O governo federal anunciou, nesta semana, no Palácio do Planalto, em Brasília, um pacote de iniciativas voltadas à preservação e proteção dos biomas brasileiros e ao enfrentamento dos impactos causados pelas mudanças climáticas. A cerimônia, conduzida pelo presidente Luiz Inácio Lula da Silva, marcou a passagem do Dia Mundial do Meio Ambiente, celebrado em 5 de junho, e reuniu ministros, parlamentares e representantes de movimentos sociais e ambientais.
Entre as medidas anunciadas, destacam-se a ampliação de áreas de proteção ambiental, a criação de novos programas de recuperação de florestas degradadas e o fortalecimento de políticas de fiscalização contra o desmatamento ilegal. O pacote também prevê investimentos em tecnologias limpas e incentivos para a bioeconomia, com o objetivo de aliar desenvolvimento econômico à sustentabilidade.
Panorama político e ambiental
A iniciativa ocorre em um momento de crescente pressão internacional sobre o Brasil em relação à preservação da Amazônia e de outros biomas, como o Cerrado e a Mata Atlântica. Dados recentes indicam que o desmatamento na Amazônia Legal caiu 30% nos primeiros meses de 2026, mas ainda há desafios significativos, especialmente com o avanço da fronteira agrícola e do garimpo ilegal. A operação Âmbitus, da Polícia Federal, que cumpriu mandados em Alagoas contra um esquema de vazamento de dados para garimpo ilegal na Amazônia, exemplifica a complexidade do combate a crimes ambientais.
O anúncio do governo também ocorre em meio a tensões comerciais com os Estados Unidos. Um relatório norte-americano apontou o avanço da soja e o recorde de desmatamento como justificativas para novas tarifas sobre produtos brasileiros, que podem atingir 37,5% com sobretaxa adicional, segundo revelou o governo.

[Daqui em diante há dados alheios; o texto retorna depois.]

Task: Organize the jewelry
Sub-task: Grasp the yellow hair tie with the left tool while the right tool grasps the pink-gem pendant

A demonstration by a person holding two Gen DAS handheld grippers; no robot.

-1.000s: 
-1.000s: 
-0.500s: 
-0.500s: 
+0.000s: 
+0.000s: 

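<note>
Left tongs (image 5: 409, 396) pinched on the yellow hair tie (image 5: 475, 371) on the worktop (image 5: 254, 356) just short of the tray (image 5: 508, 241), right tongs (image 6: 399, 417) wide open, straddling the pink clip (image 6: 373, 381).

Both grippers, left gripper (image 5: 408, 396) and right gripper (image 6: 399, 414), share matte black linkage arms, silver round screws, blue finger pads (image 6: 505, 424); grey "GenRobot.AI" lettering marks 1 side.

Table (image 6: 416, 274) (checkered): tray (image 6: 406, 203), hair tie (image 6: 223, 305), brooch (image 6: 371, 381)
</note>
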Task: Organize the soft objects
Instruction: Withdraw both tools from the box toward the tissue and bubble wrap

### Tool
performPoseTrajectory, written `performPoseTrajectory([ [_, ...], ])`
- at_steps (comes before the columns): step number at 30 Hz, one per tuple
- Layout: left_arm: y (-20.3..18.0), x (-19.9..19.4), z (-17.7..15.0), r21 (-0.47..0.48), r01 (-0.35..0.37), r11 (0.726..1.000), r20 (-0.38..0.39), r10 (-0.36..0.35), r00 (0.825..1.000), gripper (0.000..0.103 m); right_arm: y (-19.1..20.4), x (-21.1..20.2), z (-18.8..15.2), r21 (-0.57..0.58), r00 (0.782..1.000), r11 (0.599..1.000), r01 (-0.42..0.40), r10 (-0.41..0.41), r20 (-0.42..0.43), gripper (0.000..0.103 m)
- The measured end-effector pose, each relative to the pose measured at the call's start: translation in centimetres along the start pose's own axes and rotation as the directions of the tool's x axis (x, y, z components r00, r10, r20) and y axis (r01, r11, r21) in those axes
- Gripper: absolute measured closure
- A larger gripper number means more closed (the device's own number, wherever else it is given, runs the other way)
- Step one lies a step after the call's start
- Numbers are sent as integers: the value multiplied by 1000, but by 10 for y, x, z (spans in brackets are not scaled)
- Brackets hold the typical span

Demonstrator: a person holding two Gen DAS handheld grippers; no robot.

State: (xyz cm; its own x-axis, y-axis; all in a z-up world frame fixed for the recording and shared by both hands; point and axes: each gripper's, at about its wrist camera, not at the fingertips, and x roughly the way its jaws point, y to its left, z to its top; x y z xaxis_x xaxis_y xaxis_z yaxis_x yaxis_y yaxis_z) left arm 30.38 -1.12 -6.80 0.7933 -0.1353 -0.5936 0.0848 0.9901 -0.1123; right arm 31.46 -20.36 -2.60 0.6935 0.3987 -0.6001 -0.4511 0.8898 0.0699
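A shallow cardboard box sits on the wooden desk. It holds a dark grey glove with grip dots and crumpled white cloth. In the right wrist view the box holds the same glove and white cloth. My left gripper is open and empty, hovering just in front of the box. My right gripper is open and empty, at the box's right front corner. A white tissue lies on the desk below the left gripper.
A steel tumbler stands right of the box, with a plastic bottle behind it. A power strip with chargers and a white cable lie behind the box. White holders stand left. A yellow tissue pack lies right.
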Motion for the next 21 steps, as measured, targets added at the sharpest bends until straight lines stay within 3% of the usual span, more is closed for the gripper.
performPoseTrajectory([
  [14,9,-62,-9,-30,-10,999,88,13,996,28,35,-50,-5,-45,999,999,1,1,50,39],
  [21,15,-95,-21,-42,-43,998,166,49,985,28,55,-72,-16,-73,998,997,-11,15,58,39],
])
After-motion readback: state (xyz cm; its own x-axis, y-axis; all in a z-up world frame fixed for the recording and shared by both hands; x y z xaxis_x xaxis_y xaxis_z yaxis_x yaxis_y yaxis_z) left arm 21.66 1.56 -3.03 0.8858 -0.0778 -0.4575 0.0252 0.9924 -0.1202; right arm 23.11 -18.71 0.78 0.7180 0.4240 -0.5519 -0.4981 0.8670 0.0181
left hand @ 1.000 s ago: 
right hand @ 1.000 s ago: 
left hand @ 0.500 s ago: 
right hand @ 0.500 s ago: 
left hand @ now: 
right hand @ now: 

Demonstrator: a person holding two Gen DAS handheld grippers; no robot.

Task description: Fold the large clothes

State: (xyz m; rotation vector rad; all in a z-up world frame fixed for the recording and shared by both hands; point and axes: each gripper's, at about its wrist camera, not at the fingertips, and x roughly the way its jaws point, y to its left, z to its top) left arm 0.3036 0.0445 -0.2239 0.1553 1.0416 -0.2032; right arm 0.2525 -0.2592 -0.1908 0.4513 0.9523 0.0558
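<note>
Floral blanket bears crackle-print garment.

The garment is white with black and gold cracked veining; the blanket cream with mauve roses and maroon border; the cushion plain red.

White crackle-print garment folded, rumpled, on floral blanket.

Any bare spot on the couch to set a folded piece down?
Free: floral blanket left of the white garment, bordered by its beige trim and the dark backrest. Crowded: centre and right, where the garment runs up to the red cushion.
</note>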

A situação acendeu alertas no setor agroexportador e reforçou a necessidade de o Brasil demonstrar compromisso com metas ambientais.
Medidas concretas e impacto esperado
O pacote inclui a destinação de recursos para a recuperação de florestas em áreas de preservação permanente e reservas legais, com meta de reflorestar 12 milhões de hectares até 2030. Também foi anunciada a criação de um fundo específico para financiar projetos de manejo sustentável, como o projeto de manejo de coqueiros no Pontal da Barra, em Maceió, que alia conservação ambiental e geração de renda para comunidades tradicionais.
Outra frente de ação é o monitoramento de ecossistemas marinhos, em resposta a alertas científicos sobre o colapso ecológico nos oceanos. Estudos recentes mostram que fragmentos de pepinos-do-mar estão se transformando em “zumbis”, fenômeno que acendeu alerta sobre a degradação dos ecossistemas marinhos e a perda de biodiversidade.
O governo também anunciou a ampliação do programa de pagamento por serviços ambientais, que remunera agricultores e comunidades que preservam florestas e nascentes. A medida é vista como um incentivo para a transição para uma economia de baixo carbono, alinhada aos compromissos assumidos pelo Brasil no Acordo de Paris.
O pacote ambiental foi recebido com cautela por organizações não governamentais, que cobram maior efetividade na fiscalização e punição de crimes ambientais. Já setores do agronegócio manifestaram preocupação com possíveis restrições a atividades produtivas, mas o governo garantiu que as medidas serão implementadas em diálogo com os diversos setores da sociedade.